Universidade Federal de São Paulo São PauloSP Brasil Disciplina de Endocrinologia, Universidade Federal de São Paulo (Unifesp), São Paulo, SP, Brasil.
Departamento de Ciências da Vida Universidade do Estado da Bahia SalvadorBA Brasil Departamento de Ciências da Vida, Universidade do Estado da Bahia (Uneb), Salvador, BA, Brasil.
Arch Endocrinol Metab. 2024 Jul 30;68:e230314. doi: 10.20945/2359-4292-2023-0314. eCollection 2024.
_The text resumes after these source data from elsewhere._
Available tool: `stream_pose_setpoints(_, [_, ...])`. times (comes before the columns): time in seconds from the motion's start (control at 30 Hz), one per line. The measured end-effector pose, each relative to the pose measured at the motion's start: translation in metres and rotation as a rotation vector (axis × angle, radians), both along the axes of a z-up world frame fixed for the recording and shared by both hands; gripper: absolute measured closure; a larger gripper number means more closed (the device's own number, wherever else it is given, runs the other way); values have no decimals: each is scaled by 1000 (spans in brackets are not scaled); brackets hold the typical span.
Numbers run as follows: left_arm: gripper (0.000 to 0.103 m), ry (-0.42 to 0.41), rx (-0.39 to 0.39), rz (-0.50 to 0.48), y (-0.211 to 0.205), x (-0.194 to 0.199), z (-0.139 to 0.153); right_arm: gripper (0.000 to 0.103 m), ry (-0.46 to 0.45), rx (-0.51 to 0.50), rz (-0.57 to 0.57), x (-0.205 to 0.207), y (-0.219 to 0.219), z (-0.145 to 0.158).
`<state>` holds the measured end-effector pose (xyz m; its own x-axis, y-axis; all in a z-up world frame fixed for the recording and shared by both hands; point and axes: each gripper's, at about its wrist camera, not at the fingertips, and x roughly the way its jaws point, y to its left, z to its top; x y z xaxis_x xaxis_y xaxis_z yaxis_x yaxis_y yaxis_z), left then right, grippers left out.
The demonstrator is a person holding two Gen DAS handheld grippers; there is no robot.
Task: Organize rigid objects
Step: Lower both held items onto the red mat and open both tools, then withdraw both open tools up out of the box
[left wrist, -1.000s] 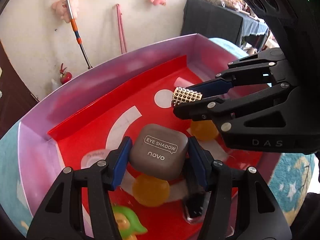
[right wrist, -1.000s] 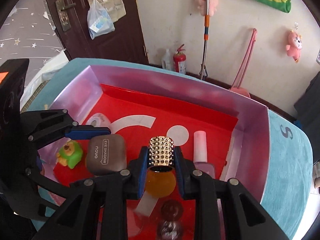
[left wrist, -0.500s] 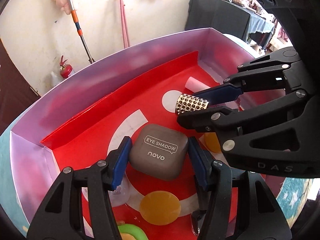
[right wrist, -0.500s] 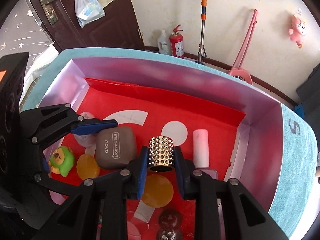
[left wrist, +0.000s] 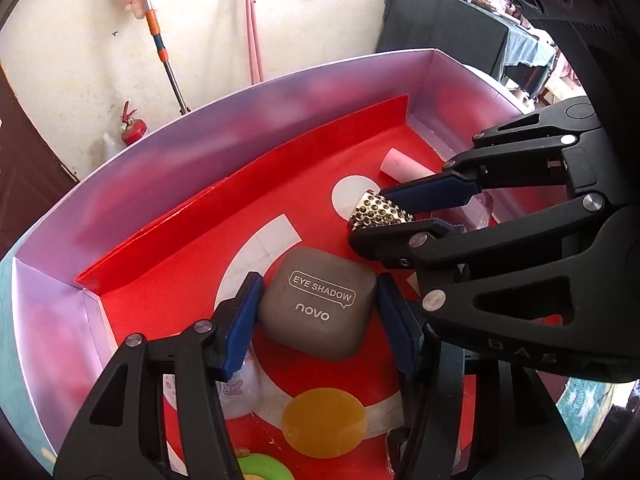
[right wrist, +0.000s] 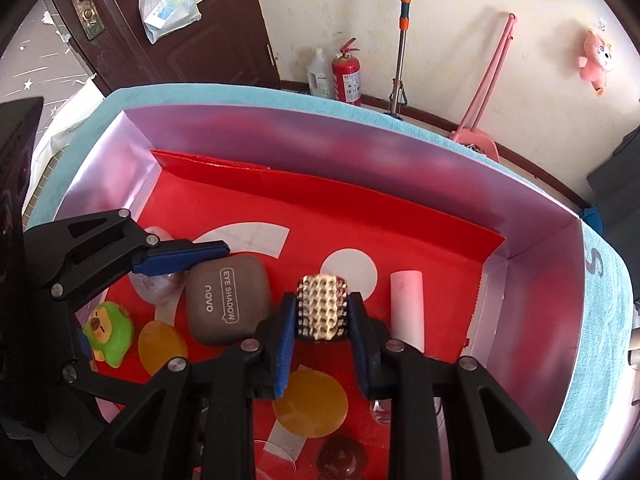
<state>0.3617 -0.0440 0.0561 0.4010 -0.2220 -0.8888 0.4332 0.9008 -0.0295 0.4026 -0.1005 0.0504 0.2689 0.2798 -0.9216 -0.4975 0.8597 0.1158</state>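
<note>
My left gripper (left wrist: 316, 312) is shut on a grey-brown eye shadow case (left wrist: 318, 308) and holds it above the red floor of the box (left wrist: 168, 264). The case also shows in the right wrist view (right wrist: 226, 306), with the left gripper (right wrist: 208, 280) around it. My right gripper (right wrist: 322, 318) is shut on a gold studded cylinder (right wrist: 323, 307); it shows in the left wrist view (left wrist: 378, 214) too, to the right of the case.
A lilac-walled box (right wrist: 360, 148) sits on a teal cloth (right wrist: 608, 288). Inside lie a pink tube (right wrist: 407, 304), two amber discs (right wrist: 310, 406) (right wrist: 162, 346), a green toy figure (right wrist: 107, 330), a clear pebble (right wrist: 154, 284) and a dark round thing (right wrist: 340, 458).
Both grippers have risen with their loads. The box floor and the things on it look further below than a second ago.
</note>
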Motion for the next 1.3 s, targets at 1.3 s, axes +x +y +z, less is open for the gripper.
stream_pose_setpoints(1.3, [32,-121,-55,86,14,-38,47,55,-55,97,-31,-20,-34,47])
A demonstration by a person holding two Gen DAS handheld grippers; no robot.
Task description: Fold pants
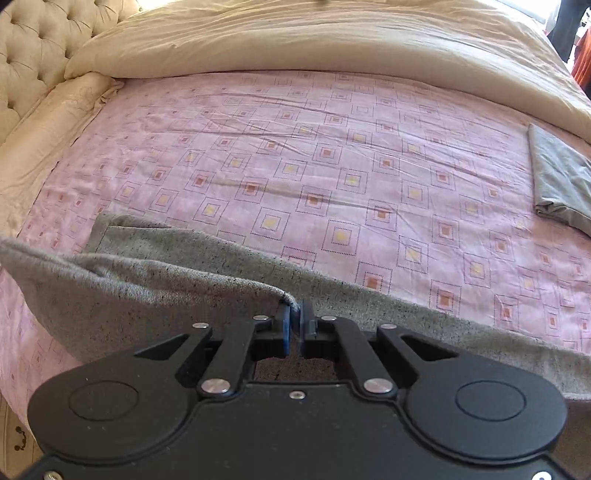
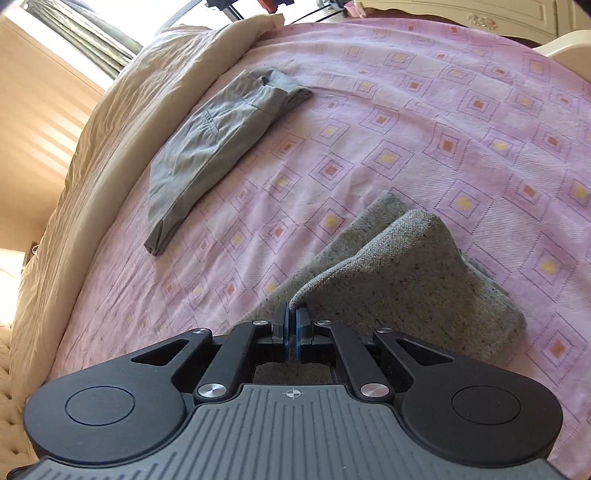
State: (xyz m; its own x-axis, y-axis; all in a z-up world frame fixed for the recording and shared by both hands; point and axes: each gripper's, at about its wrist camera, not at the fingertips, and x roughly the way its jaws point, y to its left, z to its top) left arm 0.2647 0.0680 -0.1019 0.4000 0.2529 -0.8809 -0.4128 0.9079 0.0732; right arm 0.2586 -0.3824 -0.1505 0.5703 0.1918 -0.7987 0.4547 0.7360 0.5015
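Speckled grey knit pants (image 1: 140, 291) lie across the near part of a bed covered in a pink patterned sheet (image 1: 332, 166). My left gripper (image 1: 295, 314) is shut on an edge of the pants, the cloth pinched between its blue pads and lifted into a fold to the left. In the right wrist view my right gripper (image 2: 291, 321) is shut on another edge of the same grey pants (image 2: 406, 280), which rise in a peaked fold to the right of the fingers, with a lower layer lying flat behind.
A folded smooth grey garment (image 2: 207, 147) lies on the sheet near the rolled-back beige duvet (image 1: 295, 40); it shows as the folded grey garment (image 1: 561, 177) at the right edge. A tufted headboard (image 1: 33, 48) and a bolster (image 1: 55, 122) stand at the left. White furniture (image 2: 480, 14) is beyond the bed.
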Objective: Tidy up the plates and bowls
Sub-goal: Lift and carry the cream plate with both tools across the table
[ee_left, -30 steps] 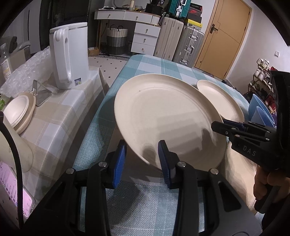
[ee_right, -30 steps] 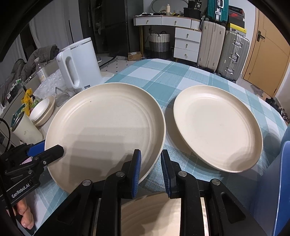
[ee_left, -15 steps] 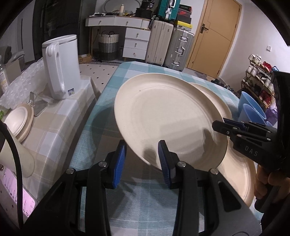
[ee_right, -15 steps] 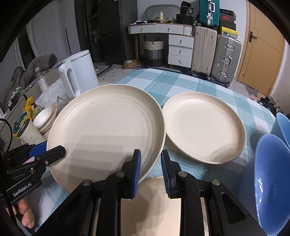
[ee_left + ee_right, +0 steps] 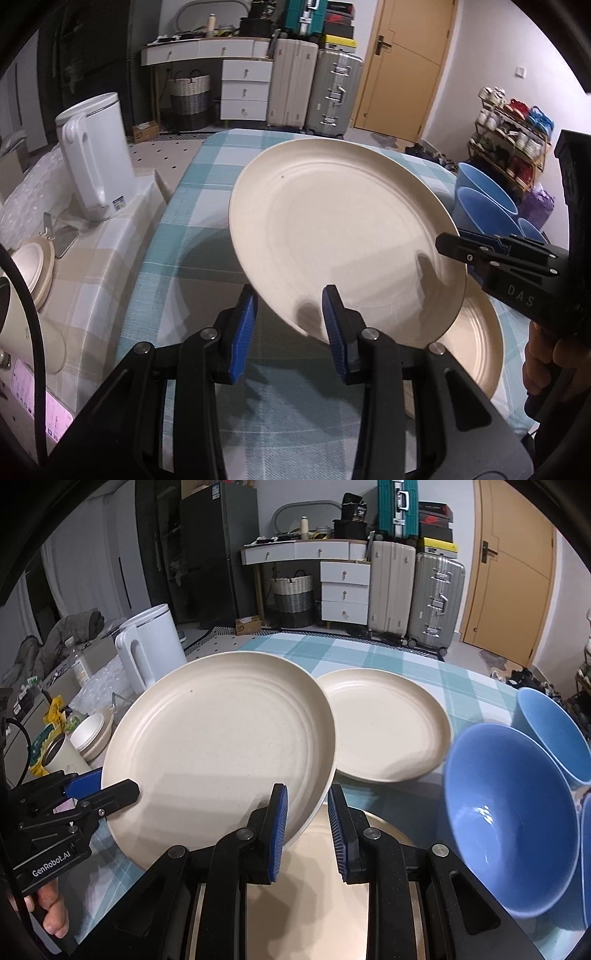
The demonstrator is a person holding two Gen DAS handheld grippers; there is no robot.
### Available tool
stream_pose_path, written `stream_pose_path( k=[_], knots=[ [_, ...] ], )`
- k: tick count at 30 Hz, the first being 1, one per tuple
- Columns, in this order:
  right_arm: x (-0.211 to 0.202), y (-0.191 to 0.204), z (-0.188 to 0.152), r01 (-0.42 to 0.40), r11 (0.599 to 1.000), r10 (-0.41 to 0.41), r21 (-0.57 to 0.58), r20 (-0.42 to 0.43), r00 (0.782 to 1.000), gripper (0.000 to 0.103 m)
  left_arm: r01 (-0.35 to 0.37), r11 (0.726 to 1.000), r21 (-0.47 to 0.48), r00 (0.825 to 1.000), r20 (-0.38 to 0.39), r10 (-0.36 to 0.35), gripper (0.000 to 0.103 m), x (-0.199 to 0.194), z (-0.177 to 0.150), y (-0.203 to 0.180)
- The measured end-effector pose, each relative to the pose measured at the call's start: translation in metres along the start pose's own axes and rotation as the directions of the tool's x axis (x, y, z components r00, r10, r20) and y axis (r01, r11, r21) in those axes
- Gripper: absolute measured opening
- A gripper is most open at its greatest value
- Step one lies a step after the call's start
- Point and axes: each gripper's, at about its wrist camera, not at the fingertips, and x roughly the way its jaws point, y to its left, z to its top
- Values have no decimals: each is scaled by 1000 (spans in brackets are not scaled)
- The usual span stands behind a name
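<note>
A large cream plate [image 5: 343,236] [image 5: 221,753] hangs tilted above the teal checked table [image 5: 192,221], held at two spots on its rim. My left gripper [image 5: 288,306] [image 5: 99,794] is shut on the plate's near-left rim. My right gripper [image 5: 306,801] [image 5: 454,243] is shut on its right rim. A second cream plate [image 5: 384,723] lies flat on the table beyond. A third cream plate [image 5: 306,878] [image 5: 476,343] lies under the right gripper. Blue bowls [image 5: 509,823] [image 5: 484,214] stand to the right.
A white kettle [image 5: 96,158] [image 5: 151,650] stands on a beige checked side table [image 5: 99,258] to the left, with a small cream dish [image 5: 33,266] and a cup [image 5: 64,757]. Suitcases [image 5: 314,88] and drawers [image 5: 243,88] stand across the room.
Both grippers have carried the large plate up and to the right, so it now overlaps the other plates. The blue bowls have come into the right wrist view.
</note>
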Motion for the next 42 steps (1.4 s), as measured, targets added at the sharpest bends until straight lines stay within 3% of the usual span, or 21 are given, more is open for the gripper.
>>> stream_pose_path(
  k=[13,42],
  knots=[
    [-38,-26,-26,50,997,-51,65,3,999,23,73,993,97,997,-42,-69,33,-10,-6,-39],
    [-72,-39,-87,92,987,-87,129,-44,995,25,131,947,294,986,-140,-93,33,3,-27,-71]
  ],
)
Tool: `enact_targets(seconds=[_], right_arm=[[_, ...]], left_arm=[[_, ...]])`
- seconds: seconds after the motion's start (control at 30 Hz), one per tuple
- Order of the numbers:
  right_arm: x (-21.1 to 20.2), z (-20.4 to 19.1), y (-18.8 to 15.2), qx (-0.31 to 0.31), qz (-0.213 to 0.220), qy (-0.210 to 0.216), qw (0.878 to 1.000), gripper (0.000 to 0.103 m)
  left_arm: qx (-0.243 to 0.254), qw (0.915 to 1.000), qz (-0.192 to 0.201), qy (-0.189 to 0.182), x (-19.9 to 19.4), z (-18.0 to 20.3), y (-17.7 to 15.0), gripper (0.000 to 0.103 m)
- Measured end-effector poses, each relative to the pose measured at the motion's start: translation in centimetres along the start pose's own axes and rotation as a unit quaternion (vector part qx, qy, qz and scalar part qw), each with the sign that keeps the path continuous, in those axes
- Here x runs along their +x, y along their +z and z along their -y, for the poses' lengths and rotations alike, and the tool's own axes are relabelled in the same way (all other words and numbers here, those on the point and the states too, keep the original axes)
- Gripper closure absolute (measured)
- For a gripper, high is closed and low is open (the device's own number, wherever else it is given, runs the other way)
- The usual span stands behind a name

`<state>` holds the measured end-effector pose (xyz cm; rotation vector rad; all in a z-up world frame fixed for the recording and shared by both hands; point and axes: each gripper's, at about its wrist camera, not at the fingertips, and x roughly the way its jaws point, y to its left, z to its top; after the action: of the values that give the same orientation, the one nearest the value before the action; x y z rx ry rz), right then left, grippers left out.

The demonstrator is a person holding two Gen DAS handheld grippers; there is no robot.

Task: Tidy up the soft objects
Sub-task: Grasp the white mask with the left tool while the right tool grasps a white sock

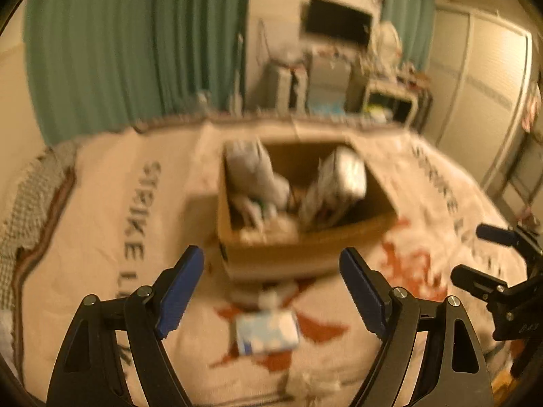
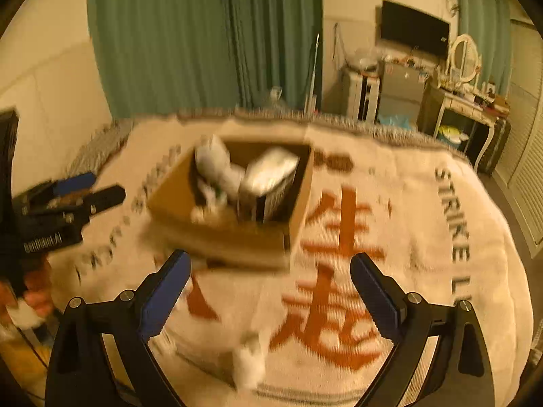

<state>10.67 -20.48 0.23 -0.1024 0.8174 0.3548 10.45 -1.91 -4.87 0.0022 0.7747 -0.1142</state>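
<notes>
Both our grippers, left gripper (image 1: 271, 291) and right gripper (image 2: 269, 296), gape empty; next, probably the tissue pack (image 1: 266, 334) just ahead goes into the cardboard box (image 1: 305, 251) beyond.

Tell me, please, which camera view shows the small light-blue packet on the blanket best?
The left wrist view: the light-blue packet lies in plain sight on the blanket, in front of the cardboard box, though blurred. The right wrist view shows no such packet that I can make out, only a white blurred lump there.
</notes>
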Motion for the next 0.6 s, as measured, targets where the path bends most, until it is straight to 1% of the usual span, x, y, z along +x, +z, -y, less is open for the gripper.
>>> enact_targets(seconds=[0.07, 0.13, 0.2, 0.23, 0.3, 0.33, 0.37, 0.4, 0.43, 0.5, 0.53, 0.57, 0.6], right_arm=[[0.8, 0.3, -2.0, -0.008, -0.020, 0.004, 1.000, 0.007], [1.4, 0.7, -3.5, -0.010, -0.034, 0.008, 0.999, 0.007], [2.3, 1.1, -4.9, -0.001, -0.053, 0.022, 0.998, 0.008], [2.7, 1.1, -5.4, 0.000, -0.062, 0.028, 0.998, 0.009], [3.4, 0.9, -6.3, -0.007, -0.079, 0.037, 0.996, 0.014], [3.7, 0.6, -6.6, -0.011, -0.085, 0.040, 0.996, 0.015], [4.2, 0.3, -7.2, -0.018, -0.095, 0.046, 0.994, 0.018], [4.6, -0.1, -7.6, -0.025, -0.106, 0.051, 0.993, 0.024], [4.9, -0.3, -7.9, -0.030, -0.114, 0.053, 0.992, 0.026], [5.6, -0.4, -8.4, -0.027, -0.129, 0.062, 0.989, 0.037], [5.9, -0.4, -8.6, -0.023, -0.135, 0.067, 0.988, 0.038], [6.3, -0.4, -8.8, -0.018, -0.145, 0.075, 0.986, 0.044], [6.5, -0.5, -9.0, -0.018, -0.150, 0.078, 0.986, 0.052]], left_arm=[[0.005, 0.9998, -0.017, 0.012, 0.7, 0.1, -1.1, 0.020], [0.003, 0.9992, -0.039, 0.012, 1.6, 0.2, -2.4, 0.020], [0.003, 0.9980, -0.062, 0.012, 2.1, 0.6, -3.6, 0.020], [0.006, 0.9973, -0.072, 0.013, 2.3, 0.9, -4.3, 0.020], [0.018, 0.9959, -0.088, 0.011, 2.4, 1.6, -5.6, 0.020], [0.024, 0.9955, -0.091, 0.012, 2.2, 1.8, -6.3, 0.020], [0.029, 0.9948, -0.097, 0.011, 2.2, 2.2, -7.1, 0.020], [0.033, 0.9939, -0.105, 0.004, 2.3, 2.6, -7.7, 0.020], [0.037, 0.9929, -0.113, -0.005, 2.4, 2.8, -8.0, 0.020], [0.044, 0.9906, -0.128, -0.016, 2.7, 3.5, -8.9, 0.020], [0.046, 0.9897, -0.134, -0.022, 2.9, 3.8, -9.4, 0.020], [0.051, 0.9883, -0.141, -0.027, 3.1, 4.1, -9.8, 0.020], [0.056, 0.9864, -0.151, -0.035, 3.3, 4.5, -10.2, 0.020]])
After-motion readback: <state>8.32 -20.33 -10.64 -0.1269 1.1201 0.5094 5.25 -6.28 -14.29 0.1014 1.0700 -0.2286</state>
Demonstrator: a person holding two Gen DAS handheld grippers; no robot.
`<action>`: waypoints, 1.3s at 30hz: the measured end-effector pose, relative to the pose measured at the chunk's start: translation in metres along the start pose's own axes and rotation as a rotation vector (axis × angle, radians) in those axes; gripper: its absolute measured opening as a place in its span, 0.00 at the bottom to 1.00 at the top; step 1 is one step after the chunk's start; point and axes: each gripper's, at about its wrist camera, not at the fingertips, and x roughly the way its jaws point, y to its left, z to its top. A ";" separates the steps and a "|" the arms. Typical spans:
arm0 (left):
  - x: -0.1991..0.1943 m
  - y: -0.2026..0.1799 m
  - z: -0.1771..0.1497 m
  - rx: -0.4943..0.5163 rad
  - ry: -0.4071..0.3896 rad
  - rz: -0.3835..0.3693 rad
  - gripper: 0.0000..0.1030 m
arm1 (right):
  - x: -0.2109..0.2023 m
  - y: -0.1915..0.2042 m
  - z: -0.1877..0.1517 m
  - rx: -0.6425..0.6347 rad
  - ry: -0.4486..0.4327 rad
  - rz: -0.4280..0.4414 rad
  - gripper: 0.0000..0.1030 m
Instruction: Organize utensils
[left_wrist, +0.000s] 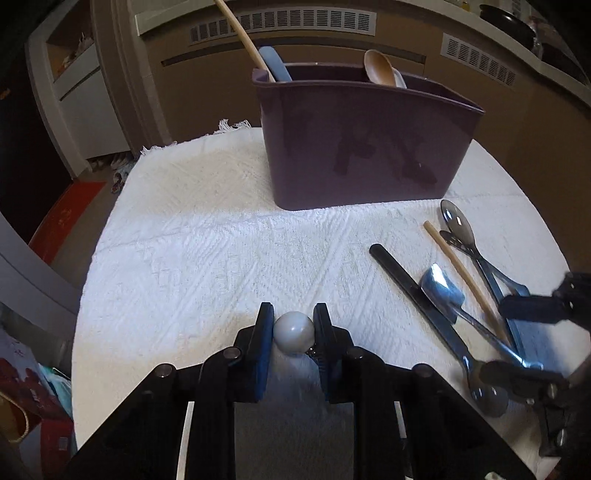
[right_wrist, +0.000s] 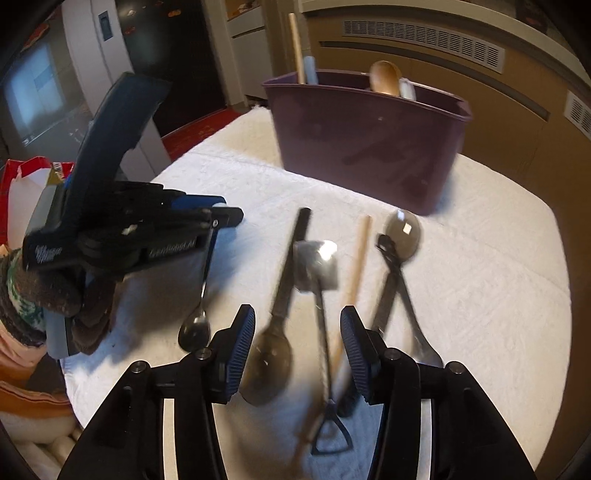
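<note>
The left wrist camera is sitting just behind the left gripper (left_wrist: 293, 325), looking forward and down along its fingers at the white woven tablecloth (left_wrist: 207, 236), very close. The right wrist camera is looking the same way from behind the right gripper (right_wrist: 297, 334). Both are seeing the dark purple plastic utensil bin (left_wrist: 362, 144) ahead and the loose spoons (right_wrist: 400, 230) lying before it.
</note>
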 end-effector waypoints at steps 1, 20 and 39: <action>-0.007 0.003 -0.003 0.002 -0.016 -0.007 0.19 | 0.003 0.001 0.004 -0.003 0.001 0.007 0.47; -0.068 0.036 -0.031 -0.057 -0.116 -0.102 0.19 | 0.061 0.003 0.038 -0.037 0.048 -0.102 0.29; -0.132 0.000 -0.013 0.041 -0.250 -0.117 0.19 | -0.083 0.028 0.016 -0.007 -0.277 -0.145 0.29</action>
To evaluate the accuracy of routinely available parameters in screening for GCK maturity-onset diabetes of the young (MODY), leveraging data from two large cohorts - one of patients with GCK-MODY and the other of patients with type 1 diabetes (T1D).
The study included 2,687 patients with T1D, 202 patients with clinical features of MODY but without associated genetic variants (NoVar), and 100 patients with GCK-MODY (GCK). Area under the receiver-operating characteristic curve (ROC-AUC) analyses were used to assess the performance of each parameter - both alone and incorporated into regression models - in discriminating between groups.
The best parameter discriminating between GCK-MODY and T1D was a multivariable model comprising glycated hemoglobin (HbA1c), fasting plasma glucose, age at diagnosis, hypertension, microvascular complications, previous diabetic ketoacidosis, and family history of diabetes. This model had a ROC-AUC value of 0.980 (95% confidence interval [CI] 0.974-0.985) and positive (PPV) and negative (NPV) predictive values of 43.74% and 100%, respectively. The best model discriminating between GCK and NoVar included HbA1c, age at diagnosis, hypertension, and triglycerides and had a ROC-AUC value of 0.850 (95% CI 0.783-0.916), PPV of 88.36%, and NPV of 97.7%; however, this model was not significantly different from the others. A novel GCK variant was also described in one individual with MODY (7-44192948-T-C, p.Ser54Gly), which showed evidence of pathogenicity on in silico prediction tools.
This study identified a highly accurate (98%) composite model for differentiating GCK-MODY and T1D. This model may help clinicians select patients for genetic evaluation of monogenic diabetes, enabling them to implement correct treatment without overusing limited resources.
利用两个大型队列(一个是 GCK-MODY 患者队列,另一个是 1 型糖尿病(T1D)患者队列)的数据,评估常规参数在筛查 GCK 青少年发病的成年型糖尿病(MODY)中的准确性。
该研究纳入了 2687 例 T1D 患者、202 例有 MODY 临床特征但无相关基因突变的患者(NoVar)和 100 例 GCK-MODY(GCK)患者。采用受试者工作特征曲线(ROC-AUC)分析评估各参数(单独和纳入回归模型)在区分各组间的性能。
区分 GCK-MODY 和 T1D 的最佳参数是一个多变量模型,包括糖化血红蛋白(HbA1c)、空腹血糖、诊断时年龄、高血压、微血管并发症、既往糖尿病酮症酸中毒和糖尿病家族史。该模型的 ROC-AUC 值为 0.980(95%置信区间[CI] 0.974-0.985),阳性(PPV)和阴性(NPV)预测值分别为 43.74%和 100%。区分 GCK 和 NoVar 的最佳模型包括 HbA1c、诊断时年龄、高血压和甘油三酯,其 ROC-AUC 值为 0.850(95%CI 0.783-0.916)、PPV 为 88.36%、NPV 为 97.7%;然而,该模型与其他模型无显著差异。在一名 MODY 患者中还描述了一种新的 GCK 变体(7-44192948-T-C,p.Ser54Gly),该变体在计算预测工具中显示出致病性证据。
本研究确定了一种用于区分 GCK-MODY 和 T1D 的高度准确(98%)综合模型。该模型可能有助于临床医生选择需要进行单基因糖尿病基因评估的患者,使他们能够在不滥用有限资源的情况下实施正确的治疗。